L’arnaque est désormais bien connue mais elle a parfaitement fonctionné concernant cette habitante de Larmor-Baden âgée de 74 ans. Le 8 mai 2025, elle reçoit l’appel de quelqu’un qui se présente comme un conseiller bancaire et qui l’informe qu’elle a été victime de virements frauduleux. Cet homme lui dit qu’elle doit confier ses cartes bancaires afin de faire la déclaration de fraude en ligne et qu’un coursier va passer les chercher.
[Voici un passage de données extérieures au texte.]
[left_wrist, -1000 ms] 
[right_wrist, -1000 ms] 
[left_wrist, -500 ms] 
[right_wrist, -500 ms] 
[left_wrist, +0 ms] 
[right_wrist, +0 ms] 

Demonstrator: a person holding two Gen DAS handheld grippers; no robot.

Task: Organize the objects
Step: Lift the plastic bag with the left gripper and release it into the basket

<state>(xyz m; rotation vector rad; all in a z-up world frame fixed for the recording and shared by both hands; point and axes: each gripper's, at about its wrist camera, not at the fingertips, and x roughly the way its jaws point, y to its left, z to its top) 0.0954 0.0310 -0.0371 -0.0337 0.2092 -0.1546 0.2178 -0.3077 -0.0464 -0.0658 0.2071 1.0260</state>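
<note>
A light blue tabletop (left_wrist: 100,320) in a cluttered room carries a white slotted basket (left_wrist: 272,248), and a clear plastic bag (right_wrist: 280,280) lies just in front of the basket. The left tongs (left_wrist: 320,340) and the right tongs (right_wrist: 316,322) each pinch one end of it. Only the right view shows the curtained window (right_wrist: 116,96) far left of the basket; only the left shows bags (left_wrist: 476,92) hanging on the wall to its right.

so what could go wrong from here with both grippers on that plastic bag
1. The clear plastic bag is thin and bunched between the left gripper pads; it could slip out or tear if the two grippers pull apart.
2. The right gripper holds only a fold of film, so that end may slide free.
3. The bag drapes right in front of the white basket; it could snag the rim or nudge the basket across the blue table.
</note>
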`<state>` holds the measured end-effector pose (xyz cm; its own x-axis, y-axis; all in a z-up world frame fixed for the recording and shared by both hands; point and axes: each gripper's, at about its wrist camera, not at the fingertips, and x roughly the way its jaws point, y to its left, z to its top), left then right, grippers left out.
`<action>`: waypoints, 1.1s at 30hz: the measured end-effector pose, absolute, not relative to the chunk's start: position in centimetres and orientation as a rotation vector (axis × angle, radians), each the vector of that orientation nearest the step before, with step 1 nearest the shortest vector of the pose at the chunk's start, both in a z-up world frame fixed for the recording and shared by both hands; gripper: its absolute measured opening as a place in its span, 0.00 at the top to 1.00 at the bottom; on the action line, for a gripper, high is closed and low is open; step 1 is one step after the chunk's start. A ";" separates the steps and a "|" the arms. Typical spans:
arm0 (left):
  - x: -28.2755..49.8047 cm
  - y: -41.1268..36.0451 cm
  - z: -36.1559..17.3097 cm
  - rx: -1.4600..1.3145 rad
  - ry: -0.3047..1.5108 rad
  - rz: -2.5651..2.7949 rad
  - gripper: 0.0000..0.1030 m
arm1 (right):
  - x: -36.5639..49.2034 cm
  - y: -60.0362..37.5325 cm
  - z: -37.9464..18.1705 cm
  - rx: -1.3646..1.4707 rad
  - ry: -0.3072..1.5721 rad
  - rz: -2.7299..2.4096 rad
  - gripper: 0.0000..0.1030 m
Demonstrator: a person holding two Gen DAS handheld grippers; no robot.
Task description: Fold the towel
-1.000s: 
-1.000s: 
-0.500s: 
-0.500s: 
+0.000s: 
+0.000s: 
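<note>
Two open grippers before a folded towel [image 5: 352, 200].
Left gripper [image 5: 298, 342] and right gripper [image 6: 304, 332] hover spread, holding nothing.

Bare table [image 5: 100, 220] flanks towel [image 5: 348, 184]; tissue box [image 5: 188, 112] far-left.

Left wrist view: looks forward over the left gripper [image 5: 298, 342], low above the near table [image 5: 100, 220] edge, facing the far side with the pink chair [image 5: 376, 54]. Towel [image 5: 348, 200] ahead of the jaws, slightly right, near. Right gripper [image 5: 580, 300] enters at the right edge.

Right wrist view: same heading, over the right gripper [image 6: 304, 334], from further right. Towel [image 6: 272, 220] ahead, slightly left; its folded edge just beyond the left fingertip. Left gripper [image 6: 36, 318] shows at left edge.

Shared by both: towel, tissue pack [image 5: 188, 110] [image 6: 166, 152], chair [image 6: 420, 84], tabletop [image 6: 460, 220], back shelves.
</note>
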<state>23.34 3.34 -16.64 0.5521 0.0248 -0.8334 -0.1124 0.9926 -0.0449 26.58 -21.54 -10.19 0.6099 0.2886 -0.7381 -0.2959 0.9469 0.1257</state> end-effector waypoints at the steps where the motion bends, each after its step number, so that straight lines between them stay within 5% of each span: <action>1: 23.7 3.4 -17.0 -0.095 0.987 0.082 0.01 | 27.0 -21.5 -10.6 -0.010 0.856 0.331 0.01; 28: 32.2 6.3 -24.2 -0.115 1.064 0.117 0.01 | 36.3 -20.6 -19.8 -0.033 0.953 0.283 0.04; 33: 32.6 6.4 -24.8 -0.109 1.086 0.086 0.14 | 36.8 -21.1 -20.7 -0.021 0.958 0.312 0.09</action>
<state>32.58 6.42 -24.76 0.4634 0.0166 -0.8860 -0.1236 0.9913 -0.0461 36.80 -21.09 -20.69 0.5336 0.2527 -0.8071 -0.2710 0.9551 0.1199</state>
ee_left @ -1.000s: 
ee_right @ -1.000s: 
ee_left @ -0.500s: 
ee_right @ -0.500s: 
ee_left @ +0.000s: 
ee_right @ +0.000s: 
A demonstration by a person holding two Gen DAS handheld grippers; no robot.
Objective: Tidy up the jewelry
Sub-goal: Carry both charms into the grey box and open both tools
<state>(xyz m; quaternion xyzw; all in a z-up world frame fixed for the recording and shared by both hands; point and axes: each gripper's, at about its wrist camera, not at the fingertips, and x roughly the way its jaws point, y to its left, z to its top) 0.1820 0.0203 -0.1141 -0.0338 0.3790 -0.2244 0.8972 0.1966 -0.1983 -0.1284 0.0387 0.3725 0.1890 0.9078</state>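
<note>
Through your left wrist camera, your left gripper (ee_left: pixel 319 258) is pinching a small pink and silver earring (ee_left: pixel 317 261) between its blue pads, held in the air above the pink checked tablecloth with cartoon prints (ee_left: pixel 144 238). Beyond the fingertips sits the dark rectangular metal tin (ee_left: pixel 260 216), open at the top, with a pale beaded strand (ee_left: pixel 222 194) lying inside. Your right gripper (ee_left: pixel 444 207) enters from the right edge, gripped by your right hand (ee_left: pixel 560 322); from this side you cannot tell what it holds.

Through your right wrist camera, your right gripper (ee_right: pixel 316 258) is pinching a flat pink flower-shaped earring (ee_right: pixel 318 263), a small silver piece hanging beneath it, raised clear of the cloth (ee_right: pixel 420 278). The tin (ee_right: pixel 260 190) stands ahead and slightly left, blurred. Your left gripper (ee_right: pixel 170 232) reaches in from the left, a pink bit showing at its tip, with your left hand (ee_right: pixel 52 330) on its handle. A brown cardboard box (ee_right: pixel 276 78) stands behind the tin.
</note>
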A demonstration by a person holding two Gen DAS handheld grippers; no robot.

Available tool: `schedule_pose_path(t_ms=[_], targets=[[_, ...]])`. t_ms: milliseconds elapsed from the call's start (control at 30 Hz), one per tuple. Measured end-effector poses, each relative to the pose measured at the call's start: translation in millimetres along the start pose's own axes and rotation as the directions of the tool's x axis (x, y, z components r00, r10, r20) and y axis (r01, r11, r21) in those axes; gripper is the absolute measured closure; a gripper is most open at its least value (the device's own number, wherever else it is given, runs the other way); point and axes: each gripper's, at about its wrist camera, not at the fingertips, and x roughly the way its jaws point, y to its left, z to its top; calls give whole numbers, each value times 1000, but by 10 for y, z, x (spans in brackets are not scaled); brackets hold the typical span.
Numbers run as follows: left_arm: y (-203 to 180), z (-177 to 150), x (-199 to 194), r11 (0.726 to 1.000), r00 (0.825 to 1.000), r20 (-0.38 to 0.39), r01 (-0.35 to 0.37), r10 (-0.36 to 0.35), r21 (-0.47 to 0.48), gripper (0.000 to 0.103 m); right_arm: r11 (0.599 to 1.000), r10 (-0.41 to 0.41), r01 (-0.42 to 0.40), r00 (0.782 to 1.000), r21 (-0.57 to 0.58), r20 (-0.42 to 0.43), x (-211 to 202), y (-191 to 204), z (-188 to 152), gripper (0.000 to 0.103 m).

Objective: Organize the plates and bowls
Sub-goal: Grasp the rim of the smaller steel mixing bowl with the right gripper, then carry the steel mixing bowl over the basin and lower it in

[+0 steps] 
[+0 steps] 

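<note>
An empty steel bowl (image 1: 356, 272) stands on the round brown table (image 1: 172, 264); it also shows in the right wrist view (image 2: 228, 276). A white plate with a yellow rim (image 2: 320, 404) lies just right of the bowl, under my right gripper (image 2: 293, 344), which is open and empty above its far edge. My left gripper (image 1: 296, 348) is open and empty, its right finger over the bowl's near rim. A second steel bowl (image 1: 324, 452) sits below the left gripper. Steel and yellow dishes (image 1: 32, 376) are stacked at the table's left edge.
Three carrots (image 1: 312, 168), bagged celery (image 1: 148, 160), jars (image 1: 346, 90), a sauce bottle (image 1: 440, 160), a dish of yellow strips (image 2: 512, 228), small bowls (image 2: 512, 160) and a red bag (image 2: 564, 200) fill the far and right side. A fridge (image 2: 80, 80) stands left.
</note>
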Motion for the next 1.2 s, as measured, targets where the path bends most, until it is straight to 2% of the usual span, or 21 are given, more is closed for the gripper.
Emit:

Un peu plus tard, une jeune femme se présente et récupère les moyens de paiement dont la victime a également donné les codes par téléphone. Cette jeune femme, 20 ans, domiciliée à Elven, est celle qui a comparu, jeudi 26 mars, devant le tribunal correctionnel de Vannes. Elle est poursuivie pour escroquerie après avoir retiré 2 400 € à un distributeur avec les cartes volées et réglé deux smartphones dans un magasin de Vannes pour un montant de 2 783 €.
100 000 € de bijoux dans la nature
Mais c’est bien plus qu’a perdu l’habitante de Larmor-Baden. Car ce même faux conseiller bancaire avait également réussi à la persuader de confier ses bijoux à un second coursier, parce que soi-disant la commune était la cible de cambrioleurs. Ce qu’elle a fait. Ces bijoux, d’une valeur de 100 000 €, n’ont pas été retrouvés, pas plus que ce coursier. « C’est la première fois que je faisais une escroquerie comme ça », s’est expliquée la prévenue.
La septuagénaire a témoigné de sa « honte » de s’être fait ainsi arnaquer. « Sans ces petites mains, ce type d’escroquerie ne prospérerait pas. C’est en effet un type de dossiers que l’on voit de plus en plus », a dénoncé le vice-procureur Sylvain Darchy. Il a requis un an de prison avec sursis et 2 500 € d’amende.
L’avocate de la jeune fille, Me Morgane Le Fellic-Onno, a demandé au tribunal « de tenir compte de son jeune âge et d’un parcours marqué par des carences éducatives et affectives ». Le tribunal a suivi intégralement les réquisitions du parquet en condamnant la prévenue à un an de prison avec sursis et 2 500 € d’amende. Les magistrats n’ont pas accédé à la demande de son avocate qui avait demandé que la peine ne soit pas inscrite à son casier judiciaire.